Problem details: From the data below, repeat exactly the lines from the line with "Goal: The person" to the line with "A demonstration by", both included.

START Records supplied

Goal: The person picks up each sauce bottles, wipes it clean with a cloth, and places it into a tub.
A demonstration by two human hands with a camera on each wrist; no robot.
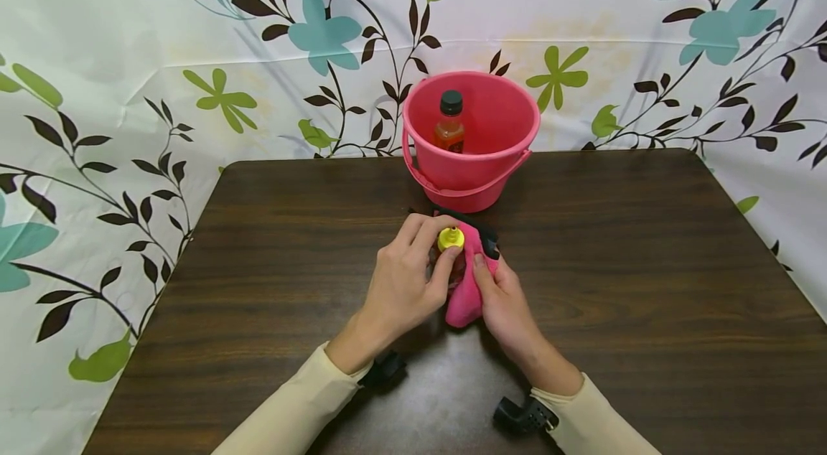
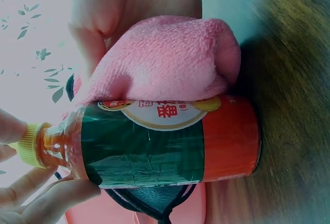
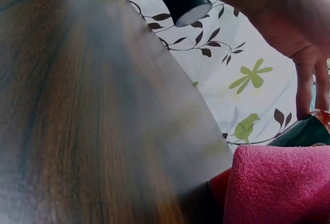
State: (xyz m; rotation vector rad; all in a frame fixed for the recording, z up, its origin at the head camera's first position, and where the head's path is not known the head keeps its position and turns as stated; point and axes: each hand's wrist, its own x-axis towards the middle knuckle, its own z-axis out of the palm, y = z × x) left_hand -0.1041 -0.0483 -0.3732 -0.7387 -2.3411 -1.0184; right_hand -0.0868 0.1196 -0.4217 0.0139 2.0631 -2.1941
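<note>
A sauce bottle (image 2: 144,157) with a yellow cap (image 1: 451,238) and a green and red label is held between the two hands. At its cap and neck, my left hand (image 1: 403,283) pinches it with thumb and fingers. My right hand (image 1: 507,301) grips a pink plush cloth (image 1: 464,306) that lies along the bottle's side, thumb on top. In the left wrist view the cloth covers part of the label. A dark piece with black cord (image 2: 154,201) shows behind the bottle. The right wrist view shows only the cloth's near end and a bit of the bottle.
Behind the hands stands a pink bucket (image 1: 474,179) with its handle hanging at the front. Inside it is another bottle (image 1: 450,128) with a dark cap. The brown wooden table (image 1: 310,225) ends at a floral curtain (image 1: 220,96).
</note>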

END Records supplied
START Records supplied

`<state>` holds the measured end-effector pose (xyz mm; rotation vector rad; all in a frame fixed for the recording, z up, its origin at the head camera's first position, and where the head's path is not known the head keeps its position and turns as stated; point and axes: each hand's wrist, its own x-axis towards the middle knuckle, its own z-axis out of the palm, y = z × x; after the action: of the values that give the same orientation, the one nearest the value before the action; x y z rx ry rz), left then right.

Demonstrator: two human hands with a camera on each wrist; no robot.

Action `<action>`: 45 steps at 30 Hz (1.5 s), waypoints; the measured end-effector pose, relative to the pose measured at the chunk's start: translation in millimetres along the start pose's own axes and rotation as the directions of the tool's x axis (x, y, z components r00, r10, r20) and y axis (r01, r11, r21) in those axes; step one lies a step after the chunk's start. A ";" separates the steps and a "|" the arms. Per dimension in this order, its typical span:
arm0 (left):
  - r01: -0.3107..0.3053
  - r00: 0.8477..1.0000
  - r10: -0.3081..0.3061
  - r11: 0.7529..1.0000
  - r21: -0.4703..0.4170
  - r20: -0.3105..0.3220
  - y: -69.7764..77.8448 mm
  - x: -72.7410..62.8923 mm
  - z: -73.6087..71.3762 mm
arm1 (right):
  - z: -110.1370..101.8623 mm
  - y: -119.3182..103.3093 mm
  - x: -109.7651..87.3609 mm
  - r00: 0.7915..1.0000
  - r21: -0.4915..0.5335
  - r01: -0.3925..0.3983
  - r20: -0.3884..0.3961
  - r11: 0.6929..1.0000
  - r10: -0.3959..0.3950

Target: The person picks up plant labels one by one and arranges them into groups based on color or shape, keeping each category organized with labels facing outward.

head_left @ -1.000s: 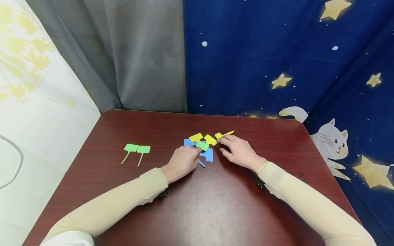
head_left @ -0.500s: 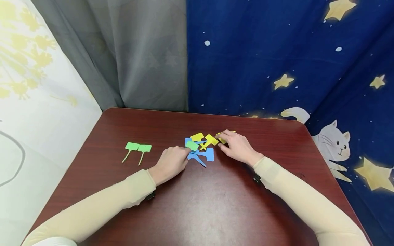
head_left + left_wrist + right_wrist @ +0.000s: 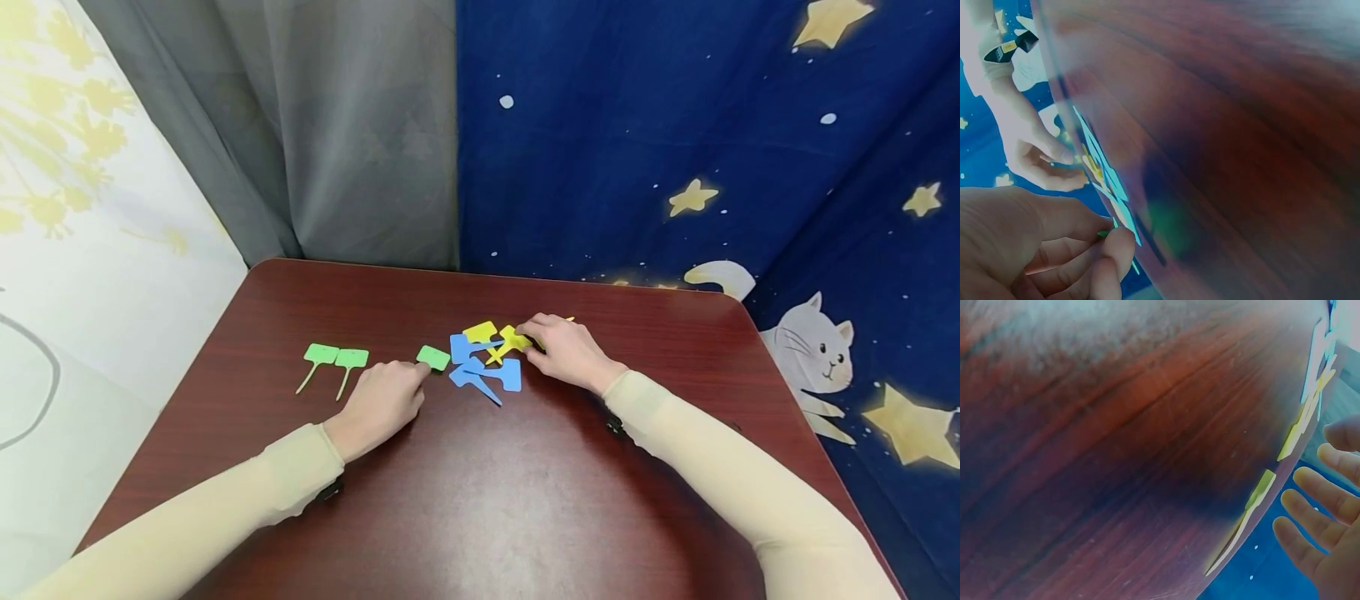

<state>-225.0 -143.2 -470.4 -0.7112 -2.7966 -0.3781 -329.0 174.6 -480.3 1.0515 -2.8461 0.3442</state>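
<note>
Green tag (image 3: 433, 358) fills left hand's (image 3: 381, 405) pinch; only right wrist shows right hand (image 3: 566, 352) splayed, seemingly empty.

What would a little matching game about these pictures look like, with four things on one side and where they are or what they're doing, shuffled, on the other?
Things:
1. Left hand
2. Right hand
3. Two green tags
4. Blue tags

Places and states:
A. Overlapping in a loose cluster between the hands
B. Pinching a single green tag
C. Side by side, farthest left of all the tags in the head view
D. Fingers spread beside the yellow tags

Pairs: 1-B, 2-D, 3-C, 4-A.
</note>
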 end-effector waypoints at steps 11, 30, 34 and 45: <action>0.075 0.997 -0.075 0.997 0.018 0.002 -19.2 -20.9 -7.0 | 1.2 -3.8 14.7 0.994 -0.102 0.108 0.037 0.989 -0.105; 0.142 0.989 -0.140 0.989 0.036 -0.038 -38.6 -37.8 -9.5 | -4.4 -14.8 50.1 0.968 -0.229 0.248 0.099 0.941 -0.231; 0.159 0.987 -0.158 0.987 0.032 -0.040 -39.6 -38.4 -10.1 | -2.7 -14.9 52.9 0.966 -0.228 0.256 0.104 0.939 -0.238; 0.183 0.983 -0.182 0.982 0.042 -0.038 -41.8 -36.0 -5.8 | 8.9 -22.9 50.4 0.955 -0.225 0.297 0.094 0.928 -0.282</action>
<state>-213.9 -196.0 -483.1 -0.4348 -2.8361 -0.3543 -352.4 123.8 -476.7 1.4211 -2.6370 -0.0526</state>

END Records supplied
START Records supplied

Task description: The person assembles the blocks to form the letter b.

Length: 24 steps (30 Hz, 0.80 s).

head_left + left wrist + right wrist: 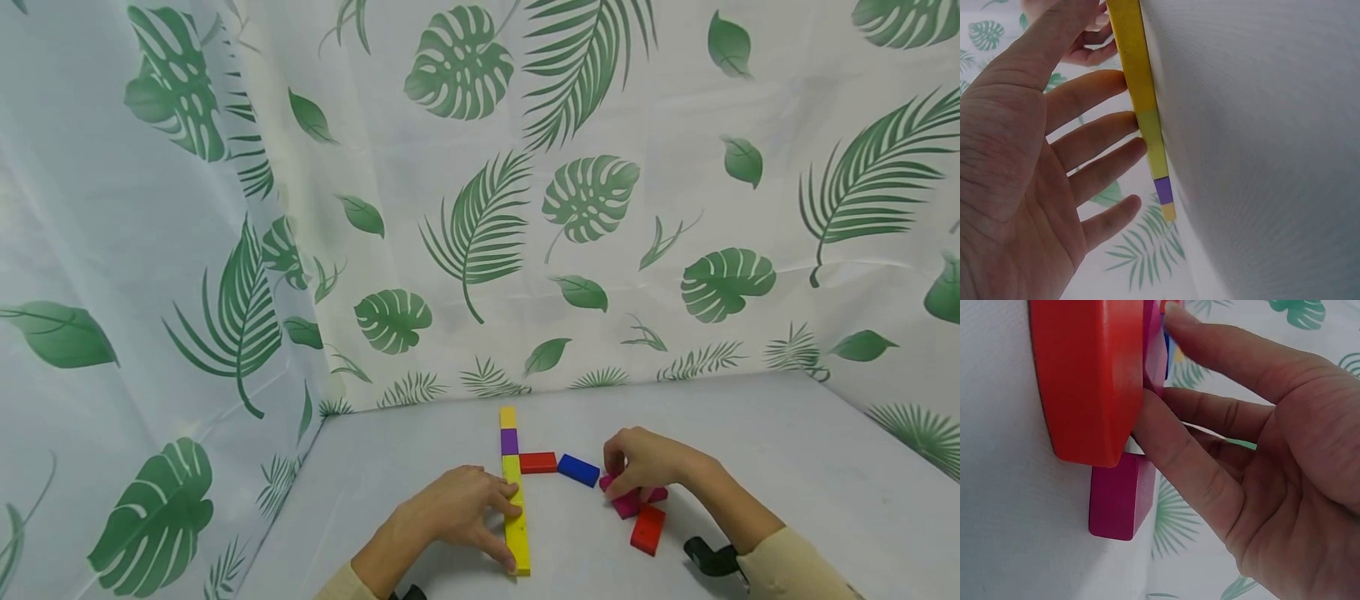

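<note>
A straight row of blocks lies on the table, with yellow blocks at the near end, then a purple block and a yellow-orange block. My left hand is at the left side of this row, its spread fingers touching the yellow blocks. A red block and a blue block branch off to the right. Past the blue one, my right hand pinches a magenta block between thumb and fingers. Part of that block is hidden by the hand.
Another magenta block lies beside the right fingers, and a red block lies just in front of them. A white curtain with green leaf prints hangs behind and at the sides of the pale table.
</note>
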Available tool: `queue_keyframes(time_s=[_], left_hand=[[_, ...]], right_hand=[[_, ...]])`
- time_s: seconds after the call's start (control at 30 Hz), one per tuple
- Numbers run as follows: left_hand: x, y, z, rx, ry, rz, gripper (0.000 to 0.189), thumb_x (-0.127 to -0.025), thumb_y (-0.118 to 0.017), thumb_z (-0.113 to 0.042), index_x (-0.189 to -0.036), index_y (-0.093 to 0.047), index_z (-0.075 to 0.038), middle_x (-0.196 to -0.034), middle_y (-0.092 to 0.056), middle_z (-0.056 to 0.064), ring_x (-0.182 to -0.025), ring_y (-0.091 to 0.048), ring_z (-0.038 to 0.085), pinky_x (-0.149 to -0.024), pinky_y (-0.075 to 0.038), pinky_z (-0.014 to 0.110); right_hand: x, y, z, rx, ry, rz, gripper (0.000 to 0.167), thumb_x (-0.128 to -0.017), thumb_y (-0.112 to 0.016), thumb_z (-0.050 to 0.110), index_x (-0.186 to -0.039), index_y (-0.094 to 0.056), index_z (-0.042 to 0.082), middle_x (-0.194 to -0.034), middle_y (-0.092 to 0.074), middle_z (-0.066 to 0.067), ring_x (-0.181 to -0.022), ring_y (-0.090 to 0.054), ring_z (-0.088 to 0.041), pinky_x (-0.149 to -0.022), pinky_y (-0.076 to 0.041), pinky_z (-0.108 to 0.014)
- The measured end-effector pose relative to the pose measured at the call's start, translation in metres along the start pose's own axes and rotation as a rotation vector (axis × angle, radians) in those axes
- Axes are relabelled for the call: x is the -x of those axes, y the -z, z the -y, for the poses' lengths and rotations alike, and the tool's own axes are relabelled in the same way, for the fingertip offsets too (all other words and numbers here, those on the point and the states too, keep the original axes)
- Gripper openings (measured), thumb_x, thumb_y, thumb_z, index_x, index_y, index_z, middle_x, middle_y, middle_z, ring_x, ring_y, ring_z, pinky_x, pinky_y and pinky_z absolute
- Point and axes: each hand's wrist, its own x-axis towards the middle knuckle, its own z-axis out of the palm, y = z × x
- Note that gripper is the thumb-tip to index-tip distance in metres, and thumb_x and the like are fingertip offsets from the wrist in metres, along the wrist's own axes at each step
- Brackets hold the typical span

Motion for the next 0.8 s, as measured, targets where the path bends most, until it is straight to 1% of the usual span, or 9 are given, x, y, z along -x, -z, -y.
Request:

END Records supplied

Your response:
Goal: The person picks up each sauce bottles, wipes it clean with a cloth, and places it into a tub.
A demonstration by two human hands with a camera on each wrist; no robot.

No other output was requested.